The earlier lists in this thread for stocking this baby are really very complete. Wish I'd had that last April when we got home and started stocking the thing. About all I did that is not on the list was put a three-drawer plastic cabinet in the cabinet between the b/r and the main area--we needed drawers and "everybody goes to Wal-Mart". It fits perfectly. Hangars--get the plastic type - no rust, and not noisy. We also got flat plastic drawer boxes at Wal-Mart that are ~30"-36" long, ~16" wide, and ~12" deep and slide into the area under the dining table seats. The space available depends on your model and layout, but that adds convenient storage. Latex gloves--you can get a box of 100 (not sterile, of course) for under $7. I use them even when just hitching up. It's amazing how grease gets around--one would think it was alive! Grease for the hitch ball -- I use a small vaseline jar and had the local gas station squirt some chassis grease into it. I also have a bunch of wooden sticks like those found in popsicles. I use the stick to smear the grease on the ball etc., and then toss the stick out. Safety wire: put the loop of the safety wire onto a carabiner, and clip the carabiner to the same rings where the safety chains attach. That keeps the safety wire loop from breaking, but is very easy to unhook when you camp and unhitch the TV.

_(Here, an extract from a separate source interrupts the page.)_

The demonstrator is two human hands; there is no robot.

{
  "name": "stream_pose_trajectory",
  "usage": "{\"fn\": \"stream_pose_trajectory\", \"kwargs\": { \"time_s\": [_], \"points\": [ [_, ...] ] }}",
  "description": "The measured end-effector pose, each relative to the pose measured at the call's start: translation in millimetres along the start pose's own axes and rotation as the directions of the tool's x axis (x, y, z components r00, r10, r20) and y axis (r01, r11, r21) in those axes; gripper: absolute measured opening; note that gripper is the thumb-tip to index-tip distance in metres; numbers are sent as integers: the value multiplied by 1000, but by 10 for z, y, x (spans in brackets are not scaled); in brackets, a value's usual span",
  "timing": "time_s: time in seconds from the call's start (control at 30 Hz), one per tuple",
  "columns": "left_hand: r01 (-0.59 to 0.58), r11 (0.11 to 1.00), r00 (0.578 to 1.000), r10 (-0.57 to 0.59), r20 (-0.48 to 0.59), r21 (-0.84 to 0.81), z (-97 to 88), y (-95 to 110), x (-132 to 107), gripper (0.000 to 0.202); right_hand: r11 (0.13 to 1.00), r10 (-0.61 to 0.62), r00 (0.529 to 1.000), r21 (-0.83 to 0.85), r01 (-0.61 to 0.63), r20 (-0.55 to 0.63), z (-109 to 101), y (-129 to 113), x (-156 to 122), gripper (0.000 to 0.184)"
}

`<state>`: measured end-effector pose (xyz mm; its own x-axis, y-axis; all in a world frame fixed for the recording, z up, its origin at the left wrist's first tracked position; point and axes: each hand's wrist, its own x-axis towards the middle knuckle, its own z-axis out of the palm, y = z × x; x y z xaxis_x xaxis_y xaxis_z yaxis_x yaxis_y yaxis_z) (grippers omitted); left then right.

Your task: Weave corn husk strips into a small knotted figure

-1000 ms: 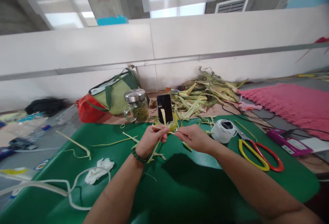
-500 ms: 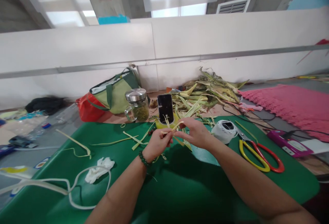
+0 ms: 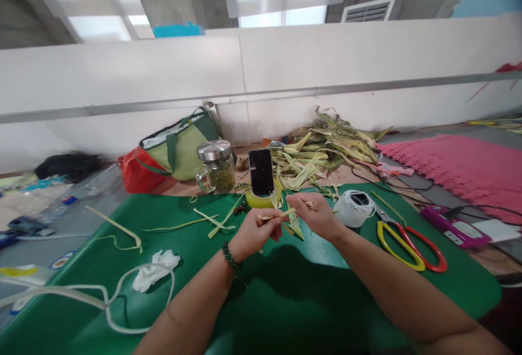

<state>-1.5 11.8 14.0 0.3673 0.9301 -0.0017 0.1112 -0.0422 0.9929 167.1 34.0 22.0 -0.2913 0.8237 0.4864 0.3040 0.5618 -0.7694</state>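
Observation:
Between my two hands a pale corn husk strip is stretched, just above the green table cover. My left hand, with a dark green bead bracelet at the wrist, pinches its left end. On the other side, my right hand has its fingers curled round the right end. Right behind the hands a phone stands upright in a yellow holder. Loose husk strips lie crossed to the left of my left hand. A white roll-like container is close to my right hand.
Scissors with red and yellow handles lie at right. A heap of corn husks is at the back, a lidded glass jar and a green bag at back left. A white cable and crumpled tissue lie front left.
My hands have drawn apart sideways, pulling the husk strip taut between them. My right hand's fingers, more spread before, are now closed round its end.

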Motion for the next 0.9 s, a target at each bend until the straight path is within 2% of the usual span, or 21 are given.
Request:
{"fn": "stream_pose_trajectory", "kwargs": {
  "time_s": [0.07,0.13,0.2,0.23,0.3,0.33,0.37,0.4,0.43,0.47,0.57,0.67,0.77,0.9],
  "points": [
    [5,999,1000,-5,-10,-35,3,-7,2,39,987,93,996,133,-92,-1,-10,24,30,57],
    [1,998,999,-4,-52,-58,-4,-32,18,41,939,188,982,289,-187,25,-37,64,78,57],
    [-15,999,988,9,-153,-38,-29,-69,42,39,874,264,963,410,-261,51,-74,86,118,55],
    [-29,1000,975,30,-219,6,-46,-88,54,37,863,284,959,429,-266,23,-90,82,125,54],
    [-69,981,936,127,-329,182,-79,-123,68,30,921,235,967,340,-188,-100,-91,44,96,50],
    [-92,950,916,198,-348,298,-90,-137,68,27,970,141,979,218,-106,-150,-69,15,61,45],
    [-114,906,903,265,-339,407,-95,-148,64,24,997,22,991,74,-12,-129,-30,-15,18,41],
    [-132,859,898,315,-307,494,-94,-157,56,22,996,-80,997,-48,80,3,22,-40,-28,40],
    [-151,819,904,341,-259,553,-87,-163,46,20,981,-124,980,-129,145,156,85,-58,-72,39],
    [-170,793,913,351,-210,585,-75,-169,36,19,967,-141,958,-173,187,250,150,-66,-108,40],
    [-233,758,923,370,-106,609,-34,-184,21,20,949,-115,953,-254,189,281,307,-39,-154,28],
    [-254,721,904,414,-107,644,-9,-215,39,18,942,-111,957,-279,188,268,341,0,-138,23],
    [-208,649,905,412,-109,731,2,-257,70,21,934,-130,955,-290,207,265,292,-13,-126,16],
    [-154,570,915,391,-102,807,23,-284,77,19,855,-200,939,-418,307,281,217,-55,-124,8]
  ]
}}
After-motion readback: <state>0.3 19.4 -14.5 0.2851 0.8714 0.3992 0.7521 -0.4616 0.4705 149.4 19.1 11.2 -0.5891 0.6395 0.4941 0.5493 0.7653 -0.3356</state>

Good luck and keep us informed of your adventures this weekend.


----------



## Water Witch (Jun 8, 2009)

underwear & booze


----------



## brian j (Nov 24, 2009)

booze won't be a problem. i'm a home brewer and also do competition bbq so this 5er will see lots of that.









joonbee - dealer is installing a reese 16k hitch. sound good?


----------



## JerseyGirl86 (Mar 30, 2009)

Water Witch said:


> underwear & booze


But please....remember your underwear BEFORE drinking the booze...and, ofcourse, WEARING underwear before drinking your booze....









ALL SET!!!


----------



## JerseyGirl86 (Mar 30, 2009)

Almost forgot to tell you...the most fun we had was actually buying the things we needed for the TT. And believe it or not, the dollar has great things as far as tolietries, dinnerware, cleaners, storage items, etc....


----------



## tdvffjohn (Mar 10, 2005)

Go camping, park next to someone in a site. Get a paper and pen and ask them if you could inventory there trailer. Ask them what they carry and don t use. Ask them what they are missing and forgot to get yet.

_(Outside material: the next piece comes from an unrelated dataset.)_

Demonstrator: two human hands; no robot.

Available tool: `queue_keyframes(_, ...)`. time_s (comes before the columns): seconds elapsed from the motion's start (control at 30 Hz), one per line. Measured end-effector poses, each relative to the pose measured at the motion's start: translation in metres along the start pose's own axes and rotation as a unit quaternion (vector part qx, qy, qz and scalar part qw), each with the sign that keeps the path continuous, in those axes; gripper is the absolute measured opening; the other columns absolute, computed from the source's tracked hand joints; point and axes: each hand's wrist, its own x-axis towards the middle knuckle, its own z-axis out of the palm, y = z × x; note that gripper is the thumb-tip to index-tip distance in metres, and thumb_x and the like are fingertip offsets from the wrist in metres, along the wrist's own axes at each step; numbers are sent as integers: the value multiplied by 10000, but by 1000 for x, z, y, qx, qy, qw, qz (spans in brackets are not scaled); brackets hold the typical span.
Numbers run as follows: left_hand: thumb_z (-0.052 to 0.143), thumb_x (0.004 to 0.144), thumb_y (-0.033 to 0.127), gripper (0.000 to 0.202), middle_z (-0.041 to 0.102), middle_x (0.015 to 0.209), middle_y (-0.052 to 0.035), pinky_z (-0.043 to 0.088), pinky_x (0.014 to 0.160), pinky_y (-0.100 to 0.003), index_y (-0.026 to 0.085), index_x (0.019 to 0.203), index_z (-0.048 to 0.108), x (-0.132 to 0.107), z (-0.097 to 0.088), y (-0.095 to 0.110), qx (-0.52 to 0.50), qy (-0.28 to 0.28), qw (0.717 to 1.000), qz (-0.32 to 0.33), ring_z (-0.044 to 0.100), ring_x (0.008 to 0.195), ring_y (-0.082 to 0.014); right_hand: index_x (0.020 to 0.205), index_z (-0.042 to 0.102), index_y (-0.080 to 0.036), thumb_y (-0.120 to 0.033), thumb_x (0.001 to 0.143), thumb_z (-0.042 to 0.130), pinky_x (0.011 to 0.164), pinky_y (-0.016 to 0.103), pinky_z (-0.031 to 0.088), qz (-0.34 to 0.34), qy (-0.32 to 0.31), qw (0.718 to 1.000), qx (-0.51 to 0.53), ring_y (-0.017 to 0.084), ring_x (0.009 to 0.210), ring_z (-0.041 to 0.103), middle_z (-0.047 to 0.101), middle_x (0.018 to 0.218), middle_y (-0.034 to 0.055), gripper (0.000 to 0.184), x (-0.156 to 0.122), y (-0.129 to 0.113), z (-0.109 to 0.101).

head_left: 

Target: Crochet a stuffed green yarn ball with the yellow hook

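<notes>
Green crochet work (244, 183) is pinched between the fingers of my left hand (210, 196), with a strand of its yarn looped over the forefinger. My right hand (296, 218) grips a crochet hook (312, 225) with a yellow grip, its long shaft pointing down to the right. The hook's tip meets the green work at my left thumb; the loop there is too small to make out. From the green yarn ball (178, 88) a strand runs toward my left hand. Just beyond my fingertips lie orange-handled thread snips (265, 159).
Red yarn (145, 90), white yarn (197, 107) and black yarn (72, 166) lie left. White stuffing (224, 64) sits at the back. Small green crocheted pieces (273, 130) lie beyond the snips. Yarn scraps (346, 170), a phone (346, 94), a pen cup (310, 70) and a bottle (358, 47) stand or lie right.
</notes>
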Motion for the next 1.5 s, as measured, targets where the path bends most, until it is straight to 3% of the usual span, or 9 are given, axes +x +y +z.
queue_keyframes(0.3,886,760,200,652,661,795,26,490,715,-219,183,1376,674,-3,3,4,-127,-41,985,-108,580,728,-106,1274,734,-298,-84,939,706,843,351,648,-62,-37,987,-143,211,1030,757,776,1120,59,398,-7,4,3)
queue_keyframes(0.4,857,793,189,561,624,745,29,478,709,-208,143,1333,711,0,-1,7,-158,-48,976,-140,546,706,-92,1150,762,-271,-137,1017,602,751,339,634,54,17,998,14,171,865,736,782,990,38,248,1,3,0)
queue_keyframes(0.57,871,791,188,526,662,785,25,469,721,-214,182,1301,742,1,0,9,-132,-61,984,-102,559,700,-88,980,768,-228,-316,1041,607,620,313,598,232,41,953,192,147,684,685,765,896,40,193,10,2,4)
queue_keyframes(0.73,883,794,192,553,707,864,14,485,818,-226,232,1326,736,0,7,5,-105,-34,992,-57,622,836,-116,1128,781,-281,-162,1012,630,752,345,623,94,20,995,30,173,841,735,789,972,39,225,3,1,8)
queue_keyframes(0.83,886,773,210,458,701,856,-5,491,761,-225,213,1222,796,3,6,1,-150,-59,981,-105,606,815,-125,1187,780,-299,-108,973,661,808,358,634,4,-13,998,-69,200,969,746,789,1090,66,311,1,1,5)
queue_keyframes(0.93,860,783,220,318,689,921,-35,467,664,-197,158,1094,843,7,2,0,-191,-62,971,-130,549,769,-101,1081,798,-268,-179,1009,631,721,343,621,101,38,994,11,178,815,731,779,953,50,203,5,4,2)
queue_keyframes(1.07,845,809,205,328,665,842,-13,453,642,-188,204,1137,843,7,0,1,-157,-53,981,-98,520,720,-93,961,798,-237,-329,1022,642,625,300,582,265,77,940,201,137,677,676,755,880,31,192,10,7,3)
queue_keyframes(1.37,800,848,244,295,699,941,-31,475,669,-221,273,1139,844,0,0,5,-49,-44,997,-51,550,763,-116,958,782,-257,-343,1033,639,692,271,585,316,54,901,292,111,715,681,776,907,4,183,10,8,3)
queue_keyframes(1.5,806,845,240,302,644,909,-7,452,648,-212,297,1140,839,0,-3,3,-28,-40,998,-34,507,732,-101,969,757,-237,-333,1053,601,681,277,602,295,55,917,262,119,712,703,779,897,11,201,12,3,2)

Wonder if anyone would actually let you do that. I would but only at a Outbackers rally. : )


----------



## GarethsDad (Apr 4, 2007)

Pots and pans
Unbreakable dishes and glassware
Can opener
Bottle opener 
Corkscrew
Utensils for eating
Cooking utensils (Mixing spatulas, slotted spoon, serving spoons, hamburger flipper spatula, salad tongs, hot dog tongs basting brush, potato masher)
Measuring cups
Teaspoons
Plastic mixing bowls
Grill type lighter (for lighting the oven)
Wash cloths
Dish towels (Recommend flour sack towels because they are lint-free and dry things like crazy)
Paper towel holder
Salt and pepper shakers
Napkin holder
Toothpick holder
Good knives for cutting (chef knife,filet knife, serrated knife, and paring knife)
Cutting board (one for meats, one for everything else or either use the one that comes in the sink for everything else)
Scotchbrite pads (for cleaning stuck on food from pans)
Coffee pot, coffee and coffee spoon
Coffee mugs
Smoothie maker (margaritas!)
Mixer or wire whip
Toaster
Griddle for outside campstove (Keep the smell of bacon outside) measure to make sure it fits between the wind guards
Oven sized cooking pans
Pizza stone to regulate oven temperature (these ovens have problems distributing heat evenly and this makes a big difference)
Oven thermometer (Ovens are not accurate, so this really helps recipes come out better)
Zip lock bags, plastic wrap, aluminum foil, trash bags, large and small kitchen size
Small trash can for kitchen
Pop up circular laundry hamper for outside trash (lg bags)
Plastic food storage containers (for leftovers)
Pitchers for milk and OJ-1/2 gal ( Buy flat sided ones, you can put them in the recessed area in the refrigerator back to back)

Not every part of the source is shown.